書評
『耶律楚材 上 草原の夢』(集英社)
陰影に富んだ壮大な叙事詩
十三世紀はモンゴル帝国の時代だ。チンギス・ハンとその息子たちが、ユーラシア大陸のほぼ全域にその勢力をのばし、強烈な征服欲をほしいままにした。その徹底した略奪と殺戮(さつりく)は周辺地域の諸民族をふるえあがらせ、文明の行く末に不吉な暗雲をもたらした。その遊牧民族の凶暴なエネルギーの膨張をどのようにして食いとめ、秩序ある国家の鋳型に融けこましていくのか、――この困難な政治課題に応えるべく中国大陸の側から彗星のごとく登場してきた人物が、本書の主人公・耶律楚材(やりつそざい)である。
この政治的天才は、契丹(きったん 遼=りょう)の血を引く王族の出であった。その遼はやがて女真族の金に滅ぼされ、一族は父祖の代から金王朝に仕えていたが、かれの時代になってモンゴル軍が侵入してきた。
耶律楚材のからだにはこうして遊牧民の血が流れていたが、その教養は漢族の儒教とインド伝来の仏教思想によって磨きあげられ、行政家としても朝野の与望を担うまでになっていた。

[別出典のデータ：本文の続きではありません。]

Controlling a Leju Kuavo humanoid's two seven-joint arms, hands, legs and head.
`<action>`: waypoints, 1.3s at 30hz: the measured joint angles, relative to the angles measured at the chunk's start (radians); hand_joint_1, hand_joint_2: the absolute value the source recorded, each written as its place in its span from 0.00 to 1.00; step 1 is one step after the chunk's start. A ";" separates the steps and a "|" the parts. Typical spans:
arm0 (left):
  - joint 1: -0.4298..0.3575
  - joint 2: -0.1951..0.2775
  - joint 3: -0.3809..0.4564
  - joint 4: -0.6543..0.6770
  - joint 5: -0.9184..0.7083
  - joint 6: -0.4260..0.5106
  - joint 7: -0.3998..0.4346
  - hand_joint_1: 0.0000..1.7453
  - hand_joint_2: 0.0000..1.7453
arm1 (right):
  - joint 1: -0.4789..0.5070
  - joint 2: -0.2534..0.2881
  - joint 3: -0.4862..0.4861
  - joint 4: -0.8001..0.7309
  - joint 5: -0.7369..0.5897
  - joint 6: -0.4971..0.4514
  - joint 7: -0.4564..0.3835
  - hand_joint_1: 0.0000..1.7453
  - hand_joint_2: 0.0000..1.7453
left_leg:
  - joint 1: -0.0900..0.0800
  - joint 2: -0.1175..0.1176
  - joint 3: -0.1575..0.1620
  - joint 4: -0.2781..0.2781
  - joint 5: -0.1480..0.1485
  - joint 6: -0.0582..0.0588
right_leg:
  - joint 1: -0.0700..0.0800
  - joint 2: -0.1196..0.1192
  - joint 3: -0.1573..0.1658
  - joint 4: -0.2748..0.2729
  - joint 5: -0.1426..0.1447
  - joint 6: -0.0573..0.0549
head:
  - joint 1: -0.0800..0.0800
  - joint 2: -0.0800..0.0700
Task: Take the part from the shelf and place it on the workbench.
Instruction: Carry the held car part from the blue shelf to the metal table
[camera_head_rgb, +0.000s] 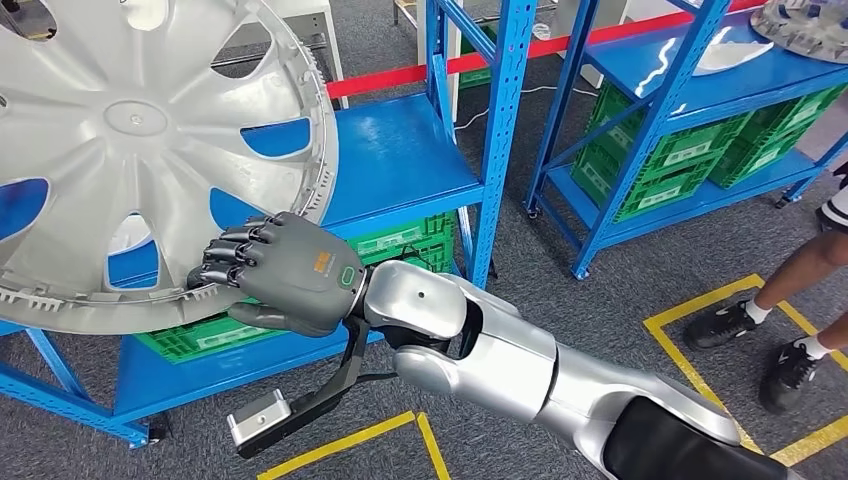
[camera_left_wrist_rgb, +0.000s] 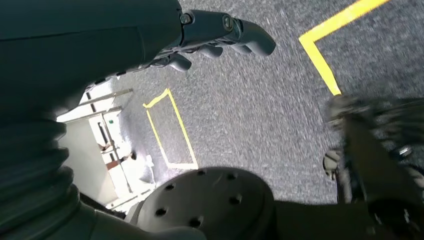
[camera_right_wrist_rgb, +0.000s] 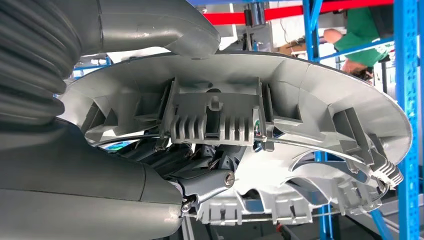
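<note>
The grey wheel cover (camera_head_rgb: 140, 150) was held in front of the blue shelf (camera_head_rgb: 400, 160), gripped at its lower rim by the right hand (camera_head_rgb: 285, 270); likely lifted off, with the carry to the workbench left. The left hand (camera_left_wrist_rgb: 220, 35) hung over the floor, fingers loosely apart, holding nothing. Green crates (camera_head_rgb: 690, 150) filled the lower shelves; contents unclear.

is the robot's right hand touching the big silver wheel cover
Touching. The head view shows the right hand with its fingers curled over the wheel cover's rim.
</note>
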 joint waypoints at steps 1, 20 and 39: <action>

その抜群の才能に目をつけ、自己の幕営にリクルートして宰相の地位につけたのが、外ならぬチンギス・ハンその人であった。
小説の舞台は、耶律楚材がモンゴルの中枢に招かれ沈着冷静な政策を実行に移すあたりから急転し、チンギス・ハンの死を経て金王朝が滅亡するまでの盛衰のドラマが息もつがせずに展開していく。
むろん作者の眼は、モンゴルの勢力が西域をこえてはるかイスラム圏やロシアにまで拡大し、新たな葛藤をつぎからつぎへと引きおこしていく起伏のプロセスをも見逃してはいない。チンギス・ハンの死後、後継者をめぐる権力闘争が克明にたどられ、その激浪にもまれながらしだいに孤独の淵に沈んでいく主人公の姿が陰影に富む筆致で描き出されている。
今日におけるわれわれの政治課題ともからめて、いろんな読み方を誘わずにはいない壮大な叙事詩の登場といってよいだろう。